Oily and dusty. It has a very robust cereal note, with a heavy husk smell is that from the unmalted ingredients? It comes across to me as an old-fashoined windmill with milled cereal. Further, a toolshop with lots of pots of lubricants, a library with lots of old, leather-covered books, pencil shavings. It's almost if something rooty comes across, such as gentian. There is fruit to be detected, but on the background: tangerine and dried apricot.In the end, a faint note of vanilla and wood pops up.
Spicy and with a kick on the one side, but rather thin on the other side. It's hard to explain. The spices are mainly represented by pepper, maybe some ginger. Further, it's just as oily and earthy as on the nose. Old furniture, husks, wet stones, and apricot.
Moderately long, a tad weak, but still very interesting with lots of spice, raw cereal, oil, and dried apricot.
This is a great, robust whiskey that has a total different character from what we are used to today. I like the husky, oily side of it.
The typical characteristics of old John Power Gold Label: intense and heavy oiliness, dried apricots, figs and candied apples. Followed by distinct dustiness of old books and waxed furniture. Whiffs of leathery oak. Notes of cocoa and mocha at the background. Some sweetness of marshmallows. Unique profile which unfortunately is extinct nowadays.
Rich and mouth-filling, with a warming, luscious body. Apricots, dates and orange marmelade. Slightly hot with hints of honey and cinnamon. Also caramel fudge.
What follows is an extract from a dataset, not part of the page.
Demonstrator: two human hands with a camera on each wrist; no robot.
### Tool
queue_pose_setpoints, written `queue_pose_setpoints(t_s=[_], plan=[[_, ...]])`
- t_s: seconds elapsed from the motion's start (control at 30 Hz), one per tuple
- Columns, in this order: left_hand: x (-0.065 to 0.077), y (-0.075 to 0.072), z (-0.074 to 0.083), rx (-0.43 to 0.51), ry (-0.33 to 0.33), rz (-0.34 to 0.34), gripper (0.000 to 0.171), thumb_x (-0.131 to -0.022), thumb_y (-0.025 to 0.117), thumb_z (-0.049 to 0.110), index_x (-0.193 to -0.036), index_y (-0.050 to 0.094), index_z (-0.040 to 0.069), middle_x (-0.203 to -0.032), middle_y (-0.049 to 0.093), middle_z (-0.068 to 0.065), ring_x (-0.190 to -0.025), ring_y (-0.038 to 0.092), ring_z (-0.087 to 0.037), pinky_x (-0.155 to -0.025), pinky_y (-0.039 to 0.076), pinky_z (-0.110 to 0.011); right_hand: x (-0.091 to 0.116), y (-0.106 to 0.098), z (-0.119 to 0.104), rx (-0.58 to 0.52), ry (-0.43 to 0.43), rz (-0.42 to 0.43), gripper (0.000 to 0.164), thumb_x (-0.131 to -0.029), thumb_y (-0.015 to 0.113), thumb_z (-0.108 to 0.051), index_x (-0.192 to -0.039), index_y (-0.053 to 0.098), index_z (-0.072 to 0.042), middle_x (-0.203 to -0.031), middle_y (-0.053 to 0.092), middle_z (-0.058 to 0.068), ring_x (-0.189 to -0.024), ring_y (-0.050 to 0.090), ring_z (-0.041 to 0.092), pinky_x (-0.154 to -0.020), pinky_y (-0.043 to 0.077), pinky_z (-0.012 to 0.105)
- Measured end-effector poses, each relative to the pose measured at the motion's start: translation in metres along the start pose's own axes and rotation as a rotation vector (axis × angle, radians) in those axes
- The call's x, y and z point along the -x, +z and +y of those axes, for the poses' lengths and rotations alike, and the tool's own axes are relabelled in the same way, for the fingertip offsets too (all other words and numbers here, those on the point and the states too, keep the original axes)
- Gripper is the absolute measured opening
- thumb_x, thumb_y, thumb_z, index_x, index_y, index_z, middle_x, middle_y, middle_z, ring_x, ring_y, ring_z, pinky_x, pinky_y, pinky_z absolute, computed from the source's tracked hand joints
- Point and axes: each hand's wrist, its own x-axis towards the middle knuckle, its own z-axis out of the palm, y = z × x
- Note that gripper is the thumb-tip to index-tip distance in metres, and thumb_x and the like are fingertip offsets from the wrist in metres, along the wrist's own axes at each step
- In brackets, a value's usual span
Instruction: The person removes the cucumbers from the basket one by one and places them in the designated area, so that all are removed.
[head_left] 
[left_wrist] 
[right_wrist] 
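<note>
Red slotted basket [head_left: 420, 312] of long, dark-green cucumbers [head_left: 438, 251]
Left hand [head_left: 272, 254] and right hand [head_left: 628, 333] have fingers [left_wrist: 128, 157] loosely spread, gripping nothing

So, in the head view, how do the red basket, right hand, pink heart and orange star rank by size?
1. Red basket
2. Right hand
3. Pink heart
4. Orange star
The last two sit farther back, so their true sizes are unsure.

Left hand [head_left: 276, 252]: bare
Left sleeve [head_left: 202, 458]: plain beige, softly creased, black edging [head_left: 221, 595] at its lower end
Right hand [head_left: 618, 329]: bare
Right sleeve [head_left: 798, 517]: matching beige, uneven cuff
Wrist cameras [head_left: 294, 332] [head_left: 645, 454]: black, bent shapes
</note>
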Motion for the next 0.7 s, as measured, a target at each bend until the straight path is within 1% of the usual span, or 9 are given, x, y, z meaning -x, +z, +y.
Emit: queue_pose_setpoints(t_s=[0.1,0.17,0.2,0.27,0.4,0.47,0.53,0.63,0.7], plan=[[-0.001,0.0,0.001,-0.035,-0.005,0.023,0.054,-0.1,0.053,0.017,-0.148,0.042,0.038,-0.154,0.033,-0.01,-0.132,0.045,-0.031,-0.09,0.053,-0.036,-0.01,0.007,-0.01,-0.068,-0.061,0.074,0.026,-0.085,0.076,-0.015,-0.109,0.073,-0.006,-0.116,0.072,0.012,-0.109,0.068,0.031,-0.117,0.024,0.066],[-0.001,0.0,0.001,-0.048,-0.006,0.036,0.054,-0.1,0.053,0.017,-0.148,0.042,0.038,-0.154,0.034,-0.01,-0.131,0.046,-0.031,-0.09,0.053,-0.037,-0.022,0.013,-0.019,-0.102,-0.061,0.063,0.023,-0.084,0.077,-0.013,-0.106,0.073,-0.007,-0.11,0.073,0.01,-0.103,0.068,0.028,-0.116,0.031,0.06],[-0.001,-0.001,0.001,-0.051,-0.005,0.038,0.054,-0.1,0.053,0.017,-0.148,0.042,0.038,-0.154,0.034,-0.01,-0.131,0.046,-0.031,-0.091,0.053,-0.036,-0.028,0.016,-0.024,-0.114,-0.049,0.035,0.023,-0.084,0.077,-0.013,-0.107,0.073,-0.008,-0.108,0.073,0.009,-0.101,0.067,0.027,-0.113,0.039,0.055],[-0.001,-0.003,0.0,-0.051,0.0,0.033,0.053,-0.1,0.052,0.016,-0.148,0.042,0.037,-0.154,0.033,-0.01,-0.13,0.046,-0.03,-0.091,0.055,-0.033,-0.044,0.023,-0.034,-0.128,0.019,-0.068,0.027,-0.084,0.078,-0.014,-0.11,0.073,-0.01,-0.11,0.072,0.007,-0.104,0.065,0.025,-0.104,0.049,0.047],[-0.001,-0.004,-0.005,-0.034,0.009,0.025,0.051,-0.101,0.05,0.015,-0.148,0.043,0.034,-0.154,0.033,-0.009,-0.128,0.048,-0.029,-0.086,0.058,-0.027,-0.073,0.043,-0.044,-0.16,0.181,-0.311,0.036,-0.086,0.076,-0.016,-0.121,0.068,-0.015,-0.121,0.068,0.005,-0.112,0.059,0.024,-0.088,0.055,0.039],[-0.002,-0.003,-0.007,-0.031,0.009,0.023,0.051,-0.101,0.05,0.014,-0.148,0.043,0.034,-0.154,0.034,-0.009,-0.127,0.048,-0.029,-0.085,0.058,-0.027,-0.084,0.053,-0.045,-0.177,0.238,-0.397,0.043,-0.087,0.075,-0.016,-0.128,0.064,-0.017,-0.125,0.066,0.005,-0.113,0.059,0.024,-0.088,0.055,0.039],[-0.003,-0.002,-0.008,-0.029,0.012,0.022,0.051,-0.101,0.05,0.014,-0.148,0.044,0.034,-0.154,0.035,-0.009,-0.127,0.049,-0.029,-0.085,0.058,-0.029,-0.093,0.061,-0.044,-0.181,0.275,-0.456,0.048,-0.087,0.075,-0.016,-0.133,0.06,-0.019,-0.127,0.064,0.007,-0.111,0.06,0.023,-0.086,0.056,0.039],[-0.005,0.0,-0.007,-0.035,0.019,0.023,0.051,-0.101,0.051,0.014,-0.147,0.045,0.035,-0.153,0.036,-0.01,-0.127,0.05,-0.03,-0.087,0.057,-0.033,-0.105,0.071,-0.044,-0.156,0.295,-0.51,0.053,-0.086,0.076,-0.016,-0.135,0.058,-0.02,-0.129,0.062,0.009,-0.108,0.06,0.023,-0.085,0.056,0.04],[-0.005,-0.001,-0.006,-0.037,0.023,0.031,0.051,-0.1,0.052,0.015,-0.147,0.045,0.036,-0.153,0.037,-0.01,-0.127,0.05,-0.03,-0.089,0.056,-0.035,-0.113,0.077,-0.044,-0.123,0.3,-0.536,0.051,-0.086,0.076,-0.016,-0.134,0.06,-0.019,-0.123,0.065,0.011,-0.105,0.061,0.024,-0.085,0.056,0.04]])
Not sure if this is a pure pot still version of Gold Label, but it has definitely lots of big and bold pot still characteristics. This whiskey offers tremendous depth.
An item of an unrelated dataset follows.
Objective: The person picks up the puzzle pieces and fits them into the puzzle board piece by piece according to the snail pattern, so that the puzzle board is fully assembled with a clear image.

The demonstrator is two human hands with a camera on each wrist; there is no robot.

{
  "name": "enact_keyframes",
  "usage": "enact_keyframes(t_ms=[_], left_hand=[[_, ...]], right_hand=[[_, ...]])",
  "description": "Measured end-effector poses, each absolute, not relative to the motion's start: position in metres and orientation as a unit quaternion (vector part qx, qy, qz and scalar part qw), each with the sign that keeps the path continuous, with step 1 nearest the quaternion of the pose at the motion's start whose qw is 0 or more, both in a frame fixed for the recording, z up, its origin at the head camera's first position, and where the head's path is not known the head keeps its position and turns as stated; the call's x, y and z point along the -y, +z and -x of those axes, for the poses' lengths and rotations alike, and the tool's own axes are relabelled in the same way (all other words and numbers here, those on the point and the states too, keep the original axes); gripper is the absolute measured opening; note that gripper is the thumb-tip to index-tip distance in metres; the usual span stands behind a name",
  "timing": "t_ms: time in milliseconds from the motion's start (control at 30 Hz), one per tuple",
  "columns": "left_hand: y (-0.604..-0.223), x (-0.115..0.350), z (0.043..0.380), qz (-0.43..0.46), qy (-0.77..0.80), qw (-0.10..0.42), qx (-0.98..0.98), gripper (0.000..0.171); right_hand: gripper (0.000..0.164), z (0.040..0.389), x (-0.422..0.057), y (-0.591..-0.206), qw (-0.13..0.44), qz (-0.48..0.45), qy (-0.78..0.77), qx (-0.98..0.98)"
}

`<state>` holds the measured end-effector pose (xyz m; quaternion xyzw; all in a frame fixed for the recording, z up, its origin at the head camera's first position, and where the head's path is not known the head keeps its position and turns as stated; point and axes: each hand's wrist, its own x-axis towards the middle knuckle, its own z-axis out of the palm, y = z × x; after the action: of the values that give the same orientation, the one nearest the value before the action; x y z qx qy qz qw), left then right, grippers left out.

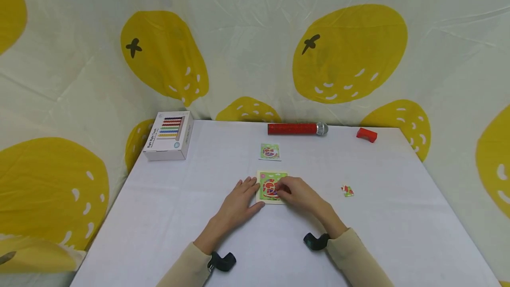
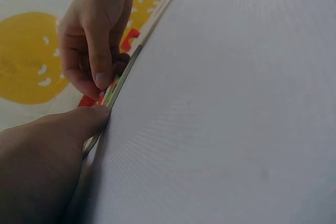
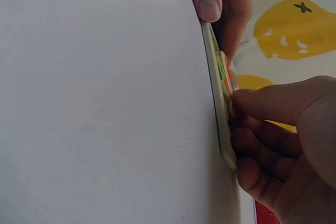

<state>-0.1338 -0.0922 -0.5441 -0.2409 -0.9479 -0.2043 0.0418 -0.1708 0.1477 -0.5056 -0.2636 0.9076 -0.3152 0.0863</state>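
Observation:
A small wooden jigsaw puzzle board (image 1: 261,201) with a green border and a red and purple picture lies mid-table. My left hand (image 1: 239,200) rests at its left side, fingers stretched out, fingertips at the left edge and thumb by the near corner. Over the right part of the picture, my right hand (image 1: 298,193) pinches a puzzle piece (image 3: 227,73) between thumb and fingers. The piece overlaps the board in the right wrist view and is mostly hidden from above. Loose puzzle pieces (image 1: 347,191) lie to the right.
Behind the board lies a small square picture card (image 1: 270,151). Further back are a red microphone (image 1: 292,129) and a red block (image 1: 366,135). A white box (image 1: 169,136) stands at the back left. A patterned cloth (image 1: 247,43) hangs behind the table.

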Motion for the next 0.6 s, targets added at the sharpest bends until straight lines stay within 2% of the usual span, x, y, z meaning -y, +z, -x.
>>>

Long. Brown sugar. Baked bananas. A little nutmeg. Nutiness with hints of chocolate too. It's all very well balanced. The profile of this Gold Label is even some more heavy than a version with a 'pure pot still' underlabel which I date a little earlier.
These old John's Lane bottlings are notoriously difficult to date. The back of this bottle however states that this bottle was laid down in a cellar in January 1971, so I guess this John Power Gold Label is from the mid 1960's. Till not long ago the most popular whiskey on the Irish home market. I now do know why.